Homenagens populares

O pedido veio em tom de pergunta. O aposentado Andrés Ignacio, 64 anos, não conseguia pronunciar muitas palavras em razão do choro. Desempregado na década de 1990, julgava ter sido salvo pela política implementada por Nestor Kirchner a partir de 2003, quando assumiu a Casa Rosada, e que, na sua opinião, salvou os que dependiam da previdência. "Se não fosse esse homem, nunca teria saído da minha miséria", afirmou, emocionado.

No meio da tarde, um grupo de militantes peronistas oferecia folhas em branco para quem se dispusesse a escrever seu nome e homenagear Kirchner. Entre eles, alguns turistas brasileiros e italianos pediam a caneta. Não eram os únicos estrangeiros nesse país de imigrantes. Suíços, franceses, alemães, russos e de outras nacionalidades compunham a Torre de Babel que se transformou o coração de Buenos Aires.

Líder da esperança

O médico Daniel Gollan, 55 anos, conheceu o ex-presidente na militância política durante os anos 1970. Desde então, acompanhou sua trajetória. Detido pela exército nos anos de chumbo da política argentina (1976-1983), Gollan defendeu que Kirchner foi o primeiro a colocar os repressores no banco dos réus, referindo-se aos recentes julgamentos de agentes militares. "Mesmo que a oposição diga o contrário, ele deu esperança às pessoas e foi um presidente, foi um líder", disse.

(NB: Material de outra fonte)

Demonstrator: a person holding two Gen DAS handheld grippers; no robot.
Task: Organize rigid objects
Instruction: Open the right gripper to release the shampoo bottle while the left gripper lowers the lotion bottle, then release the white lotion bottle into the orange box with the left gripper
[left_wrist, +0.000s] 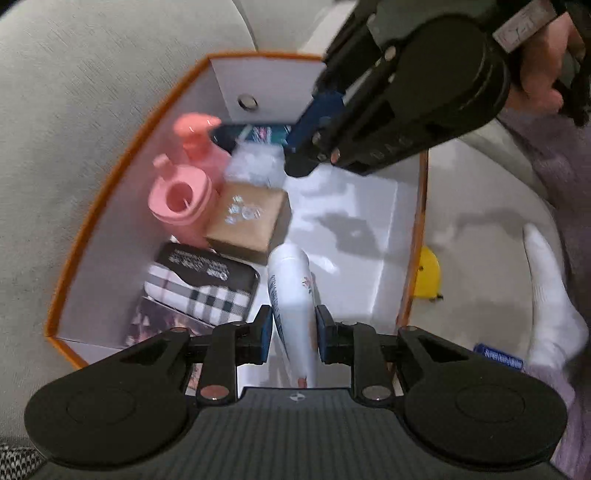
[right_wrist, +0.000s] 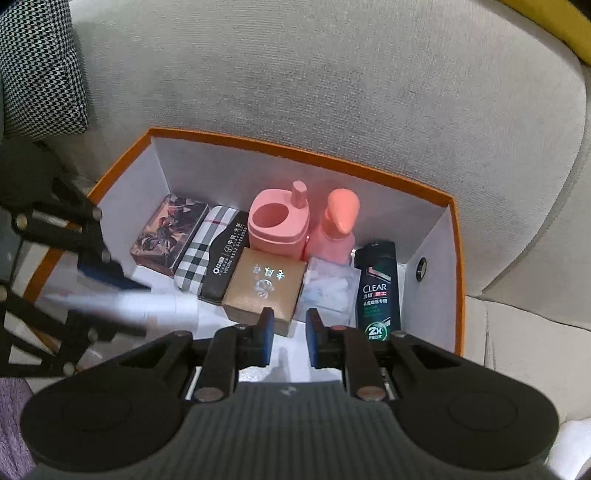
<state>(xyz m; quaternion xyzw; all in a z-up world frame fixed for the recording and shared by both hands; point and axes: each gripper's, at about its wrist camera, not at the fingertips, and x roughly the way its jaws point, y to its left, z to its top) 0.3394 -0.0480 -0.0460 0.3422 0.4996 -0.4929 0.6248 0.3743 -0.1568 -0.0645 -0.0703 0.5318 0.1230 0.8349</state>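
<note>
My left gripper is shut on a white tube and holds it over the orange-rimmed white box. The tube shows blurred at the left of the right wrist view. My right gripper is open and empty above the box, and it shows at the top of the left wrist view. In the box stand a pink container, a pink pump bottle, a brown carton, a plaid case, a patterned box, a clear packet and a dark Clear bottle.
The box sits on a grey sofa seat. A houndstooth cushion lies at the far left. A yellow object, a white sock and a blue packet lie outside the box on the right.
</note>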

O funcionário público municipal Alejandro Tiseira, 31 anos, disse ter sido tomado pela surpresa. Foi com a mulher e os dois filhos à Plaza de Mayo. "Eu esperava o agente do Censo, mas o que recebi foi uma infeliz notícia", declarou.

Nesta quarta-feira, o governo havia declarado feriado para que as pessoas ficassem em suas casas para receber os agentes do chamado Censo do Bicentenário. "Podem dizer o que quiserem, mas até a oposição se deu conta de que precisamos seguir em frente", disse.

Um ato central foi agendado para às nove horas da noite (horário de Brasília), no qual são esperados que milhares de argentinos manifestem uma homenagem póstuma ao político argentino em frente à Casa Rosada.